Soviet and Russian architect (1940–2013)

Dmitri Fyodorovich Radygin (1 August 1940, in Moscow – 1 July 2013, in Moscow) was a Soviet and Russian architect, author of a number of projects and buildings of various types in the USSR and Russia. He was a member of the Soviet Union of Architects since 1975, winner of architectural contests, author of architectural publications, and one of the Soviet and Russian housing designers.

== Biography ==
Dmitri Radygin was born to a family of an army officer. His father, Fyodor Radygin, was a professor at the Orenburg Higher Military School, and his mother, Olga Alexeyeva, was an artist. In 1957 Radygin graduated with honors from a high school in Orenburg – then in 1963, from the Moscow Institute of Architecture. Since 1968 he had worked in various Soviet design offices, and in 1992 co-founded (along with his wife, architect T. A. Pekhter) the architectural bureau "LISA" (other members included S. V. Borisov, I. A. Hlimanova, A. A. Lauberbah, A. M.Kuznetsov, Y. A. Belkina, etc.), of which he was the chief architect.

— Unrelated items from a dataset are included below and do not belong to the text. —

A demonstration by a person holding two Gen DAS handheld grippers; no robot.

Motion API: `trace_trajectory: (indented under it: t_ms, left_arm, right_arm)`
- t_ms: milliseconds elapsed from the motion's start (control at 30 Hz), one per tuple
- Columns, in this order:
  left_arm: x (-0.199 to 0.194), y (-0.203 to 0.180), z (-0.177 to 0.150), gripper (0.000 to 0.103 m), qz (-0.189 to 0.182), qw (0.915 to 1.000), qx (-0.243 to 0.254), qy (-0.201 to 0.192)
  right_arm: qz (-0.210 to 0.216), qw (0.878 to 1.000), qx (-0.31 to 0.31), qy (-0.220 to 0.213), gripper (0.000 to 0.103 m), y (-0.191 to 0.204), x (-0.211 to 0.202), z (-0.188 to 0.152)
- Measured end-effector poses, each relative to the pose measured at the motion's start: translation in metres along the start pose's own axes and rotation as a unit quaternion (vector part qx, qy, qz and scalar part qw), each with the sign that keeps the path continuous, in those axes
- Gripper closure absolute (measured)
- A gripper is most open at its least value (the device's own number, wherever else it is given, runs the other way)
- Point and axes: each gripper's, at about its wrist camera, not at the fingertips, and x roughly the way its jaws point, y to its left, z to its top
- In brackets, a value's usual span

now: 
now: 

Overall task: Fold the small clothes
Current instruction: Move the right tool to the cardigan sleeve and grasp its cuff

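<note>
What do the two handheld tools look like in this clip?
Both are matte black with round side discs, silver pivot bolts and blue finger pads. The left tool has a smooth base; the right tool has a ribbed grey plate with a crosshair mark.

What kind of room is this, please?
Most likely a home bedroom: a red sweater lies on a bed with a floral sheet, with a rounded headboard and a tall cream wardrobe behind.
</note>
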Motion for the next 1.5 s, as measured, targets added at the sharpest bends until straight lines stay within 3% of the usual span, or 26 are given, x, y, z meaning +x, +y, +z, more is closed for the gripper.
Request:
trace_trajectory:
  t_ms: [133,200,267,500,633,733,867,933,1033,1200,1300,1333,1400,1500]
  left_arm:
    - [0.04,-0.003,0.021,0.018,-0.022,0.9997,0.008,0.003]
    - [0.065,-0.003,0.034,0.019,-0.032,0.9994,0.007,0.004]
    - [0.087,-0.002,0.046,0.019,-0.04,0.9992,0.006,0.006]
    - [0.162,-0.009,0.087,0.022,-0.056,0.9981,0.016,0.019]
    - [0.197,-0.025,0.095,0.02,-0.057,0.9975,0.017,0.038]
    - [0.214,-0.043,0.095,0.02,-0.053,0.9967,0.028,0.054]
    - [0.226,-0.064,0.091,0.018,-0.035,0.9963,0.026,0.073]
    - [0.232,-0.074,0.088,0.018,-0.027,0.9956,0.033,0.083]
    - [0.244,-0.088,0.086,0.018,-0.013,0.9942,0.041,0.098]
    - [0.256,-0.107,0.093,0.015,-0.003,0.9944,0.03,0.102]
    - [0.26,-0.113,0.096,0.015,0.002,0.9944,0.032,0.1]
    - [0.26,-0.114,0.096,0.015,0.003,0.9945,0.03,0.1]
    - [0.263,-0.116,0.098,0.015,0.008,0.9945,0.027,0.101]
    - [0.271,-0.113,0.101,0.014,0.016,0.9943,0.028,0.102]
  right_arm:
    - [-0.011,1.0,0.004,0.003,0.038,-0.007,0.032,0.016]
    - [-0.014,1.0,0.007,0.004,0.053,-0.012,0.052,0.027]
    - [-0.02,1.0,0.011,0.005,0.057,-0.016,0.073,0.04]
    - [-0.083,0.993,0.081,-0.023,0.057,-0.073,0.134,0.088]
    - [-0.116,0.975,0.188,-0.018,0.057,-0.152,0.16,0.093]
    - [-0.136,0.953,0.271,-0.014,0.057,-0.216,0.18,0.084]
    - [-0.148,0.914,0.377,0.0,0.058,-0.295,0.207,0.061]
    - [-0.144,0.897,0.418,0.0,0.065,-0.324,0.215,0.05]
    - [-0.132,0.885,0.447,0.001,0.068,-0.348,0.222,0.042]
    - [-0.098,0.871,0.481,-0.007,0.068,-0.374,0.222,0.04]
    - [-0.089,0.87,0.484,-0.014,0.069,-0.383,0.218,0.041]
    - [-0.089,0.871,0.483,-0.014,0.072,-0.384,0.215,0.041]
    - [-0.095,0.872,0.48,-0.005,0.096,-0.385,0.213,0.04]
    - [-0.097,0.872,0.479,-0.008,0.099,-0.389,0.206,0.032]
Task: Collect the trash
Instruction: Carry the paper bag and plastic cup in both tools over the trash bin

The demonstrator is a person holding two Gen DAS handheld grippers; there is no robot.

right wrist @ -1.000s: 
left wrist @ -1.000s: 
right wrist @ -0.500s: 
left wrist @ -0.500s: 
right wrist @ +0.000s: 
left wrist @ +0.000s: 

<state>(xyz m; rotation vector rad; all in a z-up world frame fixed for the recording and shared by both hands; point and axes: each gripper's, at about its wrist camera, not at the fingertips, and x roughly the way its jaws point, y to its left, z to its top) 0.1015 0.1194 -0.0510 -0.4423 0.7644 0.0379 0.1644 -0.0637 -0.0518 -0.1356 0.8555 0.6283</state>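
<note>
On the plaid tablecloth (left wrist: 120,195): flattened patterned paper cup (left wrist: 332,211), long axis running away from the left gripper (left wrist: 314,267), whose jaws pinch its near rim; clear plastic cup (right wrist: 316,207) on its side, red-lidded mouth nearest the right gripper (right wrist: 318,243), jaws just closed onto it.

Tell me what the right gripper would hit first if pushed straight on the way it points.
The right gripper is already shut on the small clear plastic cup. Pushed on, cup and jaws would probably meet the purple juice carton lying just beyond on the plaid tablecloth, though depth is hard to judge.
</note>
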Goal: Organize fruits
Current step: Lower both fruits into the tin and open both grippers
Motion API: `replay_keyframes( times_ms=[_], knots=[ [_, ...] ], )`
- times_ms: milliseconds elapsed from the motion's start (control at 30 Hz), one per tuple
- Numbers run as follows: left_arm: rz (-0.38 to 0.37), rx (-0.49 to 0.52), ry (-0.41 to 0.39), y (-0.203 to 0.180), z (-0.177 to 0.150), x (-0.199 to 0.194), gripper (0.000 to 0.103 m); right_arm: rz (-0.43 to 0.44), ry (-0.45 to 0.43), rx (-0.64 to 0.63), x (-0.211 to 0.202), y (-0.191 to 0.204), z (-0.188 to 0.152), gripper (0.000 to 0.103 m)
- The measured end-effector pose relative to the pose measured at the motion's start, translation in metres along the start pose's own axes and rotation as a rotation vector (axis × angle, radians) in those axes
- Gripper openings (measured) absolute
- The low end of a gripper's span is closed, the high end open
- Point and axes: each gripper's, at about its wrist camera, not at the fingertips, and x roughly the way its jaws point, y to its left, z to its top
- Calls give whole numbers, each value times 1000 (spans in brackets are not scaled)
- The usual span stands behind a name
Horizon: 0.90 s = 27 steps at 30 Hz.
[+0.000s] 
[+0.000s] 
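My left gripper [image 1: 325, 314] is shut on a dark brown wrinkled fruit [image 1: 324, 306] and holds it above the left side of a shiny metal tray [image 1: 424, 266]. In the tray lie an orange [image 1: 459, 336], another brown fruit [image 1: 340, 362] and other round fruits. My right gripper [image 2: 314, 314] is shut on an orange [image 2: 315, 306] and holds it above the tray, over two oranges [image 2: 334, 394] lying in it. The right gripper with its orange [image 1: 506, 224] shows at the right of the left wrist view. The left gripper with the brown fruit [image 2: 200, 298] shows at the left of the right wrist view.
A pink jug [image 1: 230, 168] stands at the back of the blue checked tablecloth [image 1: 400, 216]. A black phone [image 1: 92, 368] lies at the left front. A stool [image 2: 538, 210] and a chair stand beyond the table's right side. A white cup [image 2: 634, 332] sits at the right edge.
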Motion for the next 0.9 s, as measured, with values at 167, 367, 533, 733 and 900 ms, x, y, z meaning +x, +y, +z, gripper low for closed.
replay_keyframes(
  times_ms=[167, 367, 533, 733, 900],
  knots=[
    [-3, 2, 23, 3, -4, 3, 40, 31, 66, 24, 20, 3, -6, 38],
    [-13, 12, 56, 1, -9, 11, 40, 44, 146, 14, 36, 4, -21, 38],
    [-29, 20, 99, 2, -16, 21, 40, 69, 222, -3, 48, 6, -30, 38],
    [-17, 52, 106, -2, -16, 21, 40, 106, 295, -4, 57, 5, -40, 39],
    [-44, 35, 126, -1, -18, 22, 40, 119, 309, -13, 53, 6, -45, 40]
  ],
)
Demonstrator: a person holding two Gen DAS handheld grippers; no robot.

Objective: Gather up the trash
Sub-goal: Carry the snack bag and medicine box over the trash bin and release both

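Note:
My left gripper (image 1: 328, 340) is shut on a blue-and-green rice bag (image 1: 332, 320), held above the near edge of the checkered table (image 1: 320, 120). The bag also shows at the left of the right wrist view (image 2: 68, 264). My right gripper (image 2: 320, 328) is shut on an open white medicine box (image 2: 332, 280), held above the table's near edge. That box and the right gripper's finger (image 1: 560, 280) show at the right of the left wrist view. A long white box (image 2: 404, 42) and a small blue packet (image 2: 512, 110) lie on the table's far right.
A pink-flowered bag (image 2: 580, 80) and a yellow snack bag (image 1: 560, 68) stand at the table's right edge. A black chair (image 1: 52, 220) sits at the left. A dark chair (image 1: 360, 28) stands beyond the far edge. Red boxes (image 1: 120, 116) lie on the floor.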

For more than 40 years of professional activity Radygin designed and built several series of low-rise residential buildings, several community centers and settlements, and more than 100 individual houses and townhouses. Projects and buildings by Radygin made a significant contribution to the shape of the cities and towns of his country. One of his most important, interesting and well-known public projects designed and built in 1994–1995, is the headquarters' complex of RAO UES Company on the Academician Chelomey Street in Moscow.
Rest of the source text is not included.